REQUIRED ACTION
Each line of the data needs to be transcribed exactly.

INFORMATION PROVIDED
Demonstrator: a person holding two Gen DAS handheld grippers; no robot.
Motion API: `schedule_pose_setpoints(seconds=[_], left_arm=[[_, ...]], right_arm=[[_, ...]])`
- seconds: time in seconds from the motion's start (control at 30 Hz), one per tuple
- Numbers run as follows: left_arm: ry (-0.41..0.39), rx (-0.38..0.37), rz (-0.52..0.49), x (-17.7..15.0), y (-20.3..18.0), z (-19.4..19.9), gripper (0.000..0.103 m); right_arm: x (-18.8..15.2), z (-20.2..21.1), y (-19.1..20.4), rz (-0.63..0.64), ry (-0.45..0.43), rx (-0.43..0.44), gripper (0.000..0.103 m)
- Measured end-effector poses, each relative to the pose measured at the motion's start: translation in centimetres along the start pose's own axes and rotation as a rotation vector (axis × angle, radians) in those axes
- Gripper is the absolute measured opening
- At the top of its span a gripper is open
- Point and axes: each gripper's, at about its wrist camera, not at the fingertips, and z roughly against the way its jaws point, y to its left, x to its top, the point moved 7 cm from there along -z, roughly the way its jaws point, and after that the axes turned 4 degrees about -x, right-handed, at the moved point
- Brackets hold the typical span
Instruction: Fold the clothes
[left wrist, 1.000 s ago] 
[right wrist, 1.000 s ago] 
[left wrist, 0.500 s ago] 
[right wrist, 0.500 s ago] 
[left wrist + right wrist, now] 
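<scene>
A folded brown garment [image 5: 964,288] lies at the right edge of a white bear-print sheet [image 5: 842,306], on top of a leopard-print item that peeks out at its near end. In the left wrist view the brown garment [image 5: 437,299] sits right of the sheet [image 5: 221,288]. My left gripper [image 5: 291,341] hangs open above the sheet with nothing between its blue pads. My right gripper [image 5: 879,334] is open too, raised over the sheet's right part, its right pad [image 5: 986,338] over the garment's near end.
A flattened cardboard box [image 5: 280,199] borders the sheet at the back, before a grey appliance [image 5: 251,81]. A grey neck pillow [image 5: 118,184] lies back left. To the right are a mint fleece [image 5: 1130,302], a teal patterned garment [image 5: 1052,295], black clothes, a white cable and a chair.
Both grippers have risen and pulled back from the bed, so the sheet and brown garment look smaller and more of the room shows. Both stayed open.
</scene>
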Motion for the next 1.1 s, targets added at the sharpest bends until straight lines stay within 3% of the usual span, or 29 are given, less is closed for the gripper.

ANSWER BOX
Demonstrator: a person holding two Gen DAS handheld grippers; no robot.
Motion API: `schedule_pose_setpoints(seconds=[_], left_arm=[[_, ...]], right_arm=[[_, ...]])`
- seconds: time in seconds from the motion's start (control at 30 Hz), one per tuple
- Numbers run as follows: left_arm: ry (-0.41..0.39), rx (-0.38..0.37), rz (-0.52..0.49), x (-17.7..15.0), y (-20.3..18.0), z (-19.4..19.9), gripper (0.000..0.103 m); right_arm: x (-18.8..15.2), z (-20.2..21.1), y (-19.1..20.4), rz (-0.63..0.64), ry (-0.45..0.43), rx (-0.43..0.44), gripper (0.000..0.103 m)
- Measured end-effector poses, each relative to the pose measured at the motion's start: translation in centimetres along the start pose's own axes and rotation as a rotation vector (axis × angle, radians) in those axes
- Gripper is the absolute measured opening
- At the top of its span a gripper is open
- Point and axes: each gripper's, at about its wrist camera, not at the fingertips, and z roughly against the way its jaws point, y to its left, x to its top, the point moved 7 cm from there along -z, roughly the way its jaws point, and after that the axes turned 4 degrees about -x, right-handed, at the moved point
- Brackets hold the typical span
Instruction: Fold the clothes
[left wrist, 1.000 s ago] 
[right wrist, 1.000 s ago] 
[left wrist, 0.500 s ago] 
[right wrist, 0.500 s ago] 
[left wrist + right wrist, now] 
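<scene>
A folded brown garment [image 5: 964,288] lies at the right edge of a white bear-print sheet [image 5: 842,306], on top of a leopard-print item that peeks out at its near end. In the left wrist view the brown garment [image 5: 437,299] sits right of the sheet [image 5: 221,288]. My left gripper [image 5: 291,341] hangs open above the sheet with nothing between its blue pads. My right gripper [image 5: 879,334] is open too, raised over the sheet's right part, its right pad [image 5: 986,338] over the garment's near end.
A flattened cardboard box [image 5: 280,199] borders the sheet at the back, before a grey appliance [image 5: 251,81]. A grey neck pillow [image 5: 118,184] lies back left. To the right are a mint fleece [image 5: 1130,302], a teal patterned garment [image 5: 1052,295], black clothes, a white cable and a chair.
Both grippers have risen and pulled back from the bed, so the sheet and brown garment look smaller and more of the room shows. Both stayed open.
</scene>
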Motion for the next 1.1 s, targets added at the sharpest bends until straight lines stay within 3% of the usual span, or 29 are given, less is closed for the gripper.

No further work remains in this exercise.